> _Exercise directions_
Could you retype all of the data below exactly as given?
Input data below:
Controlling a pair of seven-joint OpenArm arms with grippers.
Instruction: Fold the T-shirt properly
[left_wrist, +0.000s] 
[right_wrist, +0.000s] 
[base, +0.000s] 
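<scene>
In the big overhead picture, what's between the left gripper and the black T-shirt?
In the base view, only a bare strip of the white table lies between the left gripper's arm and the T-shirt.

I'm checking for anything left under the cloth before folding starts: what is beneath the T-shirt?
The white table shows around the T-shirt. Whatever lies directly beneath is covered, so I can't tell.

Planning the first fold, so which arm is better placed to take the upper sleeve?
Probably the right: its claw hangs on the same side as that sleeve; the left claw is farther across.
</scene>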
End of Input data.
> _Output of the task_
Controlling a pair of seven-joint OpenArm arms with grippers.
Instruction: Fold the T-shirt properly
[left_wrist, +0.000s] 
[right_wrist, +0.000s] 
[base, +0.000s] 
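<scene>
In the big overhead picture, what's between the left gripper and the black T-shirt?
In the base view, only a bare strip of the white table lies between the left gripper's arm and the T-shirt.

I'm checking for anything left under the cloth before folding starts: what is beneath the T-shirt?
The white table shows around the T-shirt. Whatever lies directly beneath is covered, so I can't tell.

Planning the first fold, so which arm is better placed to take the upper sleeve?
Probably the right: its claw hangs on the same side as that sleeve; the left claw is farther across.
</scene>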

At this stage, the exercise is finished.